魔力を感じるのも想像だったし、魔法は想像なのかな?

カインが砂を見つめていたら、砂がだんだんとコップの形を成していき、ついにコップに変わった。


「やったー!できた!アイの言った通りに想像したらできた!」


「カインやったね!これでいろんな物を作れるようになったんじゃない?」


「うん、でもこれ形を維持するの少しムズい。なんか、ほんの少しだけ魔力を使うし、気を抜いたら崩れそう」


(難しそう、私も水でなんか作れるかな?)


「私もなんか作ってみようかな?」


「水は砂よりムズかしそうだけど、頑張って!」


「我が魔力よ、清き水に姿かえよ」


今回は魔力を抑えたので、お母さんが出した水球と同じ大きさの物ができた。


「これって形を変えることができるのかな?」

私はこの水球が水の棒になるのを想像したら、水球がどんどん縦に伸ばされていき、ついに棒状になった。
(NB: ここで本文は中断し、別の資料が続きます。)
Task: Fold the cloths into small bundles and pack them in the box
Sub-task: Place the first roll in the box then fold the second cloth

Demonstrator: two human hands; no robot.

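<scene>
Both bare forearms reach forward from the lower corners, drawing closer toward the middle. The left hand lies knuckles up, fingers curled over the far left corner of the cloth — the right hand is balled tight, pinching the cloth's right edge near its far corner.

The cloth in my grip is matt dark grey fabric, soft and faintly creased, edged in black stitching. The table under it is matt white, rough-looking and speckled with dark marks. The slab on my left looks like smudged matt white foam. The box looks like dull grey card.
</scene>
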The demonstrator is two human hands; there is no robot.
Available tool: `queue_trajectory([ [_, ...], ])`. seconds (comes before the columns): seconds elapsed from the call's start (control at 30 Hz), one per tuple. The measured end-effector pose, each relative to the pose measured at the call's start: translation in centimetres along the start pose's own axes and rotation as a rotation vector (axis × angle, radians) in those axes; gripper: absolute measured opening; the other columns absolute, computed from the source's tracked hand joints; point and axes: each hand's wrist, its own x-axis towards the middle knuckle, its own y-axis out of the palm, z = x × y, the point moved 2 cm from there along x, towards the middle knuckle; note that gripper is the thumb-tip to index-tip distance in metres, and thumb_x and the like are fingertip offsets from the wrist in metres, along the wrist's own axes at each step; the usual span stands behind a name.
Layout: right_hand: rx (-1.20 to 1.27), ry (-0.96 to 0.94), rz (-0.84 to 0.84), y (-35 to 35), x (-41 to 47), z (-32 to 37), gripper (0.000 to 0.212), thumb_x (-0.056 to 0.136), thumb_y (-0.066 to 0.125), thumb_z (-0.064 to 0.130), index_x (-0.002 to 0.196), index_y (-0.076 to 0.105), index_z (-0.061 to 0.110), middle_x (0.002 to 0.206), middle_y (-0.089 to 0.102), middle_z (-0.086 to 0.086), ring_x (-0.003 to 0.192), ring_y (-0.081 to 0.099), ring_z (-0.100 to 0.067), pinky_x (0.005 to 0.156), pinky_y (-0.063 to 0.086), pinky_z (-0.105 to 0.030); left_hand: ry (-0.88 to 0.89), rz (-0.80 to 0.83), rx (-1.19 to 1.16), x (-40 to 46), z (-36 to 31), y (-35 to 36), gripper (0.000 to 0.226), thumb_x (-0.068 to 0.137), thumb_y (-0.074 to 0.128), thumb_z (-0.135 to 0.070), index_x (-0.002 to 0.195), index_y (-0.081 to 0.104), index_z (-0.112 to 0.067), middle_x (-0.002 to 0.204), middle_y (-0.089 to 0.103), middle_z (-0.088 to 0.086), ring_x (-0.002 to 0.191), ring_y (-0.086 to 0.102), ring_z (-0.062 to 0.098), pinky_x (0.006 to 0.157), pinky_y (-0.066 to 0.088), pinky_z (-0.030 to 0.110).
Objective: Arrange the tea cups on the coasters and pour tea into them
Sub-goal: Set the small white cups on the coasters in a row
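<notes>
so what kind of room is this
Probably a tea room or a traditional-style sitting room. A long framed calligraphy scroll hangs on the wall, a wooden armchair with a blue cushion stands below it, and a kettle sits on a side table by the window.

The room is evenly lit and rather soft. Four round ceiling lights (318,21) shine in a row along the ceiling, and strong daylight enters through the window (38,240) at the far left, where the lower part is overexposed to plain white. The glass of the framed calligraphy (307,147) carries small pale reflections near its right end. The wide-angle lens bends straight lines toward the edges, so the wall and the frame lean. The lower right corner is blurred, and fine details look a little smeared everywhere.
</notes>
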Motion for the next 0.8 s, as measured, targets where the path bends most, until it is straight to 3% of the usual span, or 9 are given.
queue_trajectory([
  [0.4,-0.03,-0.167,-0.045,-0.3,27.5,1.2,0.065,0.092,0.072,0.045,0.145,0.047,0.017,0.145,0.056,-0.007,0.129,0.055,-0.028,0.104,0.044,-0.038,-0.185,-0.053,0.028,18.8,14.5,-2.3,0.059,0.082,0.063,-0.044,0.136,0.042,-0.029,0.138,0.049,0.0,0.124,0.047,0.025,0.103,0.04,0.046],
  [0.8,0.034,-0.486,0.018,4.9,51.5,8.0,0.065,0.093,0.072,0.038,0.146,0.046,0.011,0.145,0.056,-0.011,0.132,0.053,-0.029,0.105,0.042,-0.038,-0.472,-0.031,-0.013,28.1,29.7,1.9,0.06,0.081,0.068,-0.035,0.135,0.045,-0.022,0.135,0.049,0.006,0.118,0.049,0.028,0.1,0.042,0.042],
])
「お〜〜できたけど、これ難しいね、魔力が少しいるし、気を抜いたら崩れそう」


「ねぇアイその水この砂のコップに入れてみてよ、多分漏れないと思う」


「いいけど、念のために窓から外に手を出してやろ」


「わかった」


私とカインは大きな窓の前まで、移動してカインが砂のコップを窓から外に少しだけ出した。


「よし、アイ水入れてみて」


「うん」


私は水の棒をカインの砂のコップの上まで持っていき、形を少しづつ崩してカインのコップに注いだ。


「お〜〜漏れないね」


「カイン少し飲んでみてよ、私の出した水美味しいよ」


「わかった」


カインはなんのためらいもなく全て飲んだ。


「めっちゃ美味しいね!」


「でしょう!今日からは、この水しか飲まない!」


「魔力切れ起こさないように気をつけてね、とこれでこのコップそのまま捨てていいかな?」


「まあいいと思うよ」


カインは持っていたコップの形を崩して、外に捨てた。